The Bar Council has warned unregistered barristers acting as solicitors’ agents that they could face prison if they do not comply with a ‘narrow’ area of law.
In guidance published this week the body said anyone working as a solicitor’s agent needs to ‘consider carefully’ whether they meet requirements outlined in the Legal Services Act 2007.
The guidance, which follows a similar warning published last year, has been reiterated because ‘it is understood that there are a number of unregistered barristers currently appearing in court as solicitors’ agents’.
It also references two recent hearings McShane v Lincoln (June 2016) and Ellis v Larson (September 2016), in which solicitors’ agents were judged not to have rights of audience. In McShane the case centred on a pre-action protocol for low-value personal injury claims in road traffic accidents. Ellis was focused on a similar claim.
The council warned that the decision of District Judge Peake, an 'experienced district judge’ in McShane, that the agent did not have rights of audience is 'likely to be persuasive’ in other similar cases.

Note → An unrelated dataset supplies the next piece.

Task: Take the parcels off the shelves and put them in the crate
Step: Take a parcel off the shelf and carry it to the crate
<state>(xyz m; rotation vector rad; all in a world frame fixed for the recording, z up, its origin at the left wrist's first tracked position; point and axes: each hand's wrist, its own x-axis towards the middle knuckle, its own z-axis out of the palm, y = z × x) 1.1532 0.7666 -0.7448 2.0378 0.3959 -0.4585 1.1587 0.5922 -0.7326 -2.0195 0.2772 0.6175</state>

The conditions under which solcitors’ agents can be exempt under the LSA 2007 are: that the individual must assist in the conduct of litigation; must be under instruction from an authorised person (usually a solicitor) and that the hearing must be heard ‘in chambers’.
‘All individuals undertaking work as solicitors’ agents are urged to consider carefully whether they fulfil the requirements upon accepting every new instruction and when attending at court,’ the council said.
It added: ‘It is a criminal offence for a person to carry on a reserved legal activity unless he is entitled to do so, such being triable summarily or on indictment, the latter carrying a maximum penalty of two years' imprisonment.
‘The Bar Council is concerned to promote compliance with the act, since this is in the interests of the proper administration of justice, the protection of consumers and the protection of unregistered barristers who might otherwise open themselves up to potential criminal liability.
‘They should consider with care whether the nature of their work properly enables them to describe themselves as assisting in the conduct of litigation in the narrow sense explained.’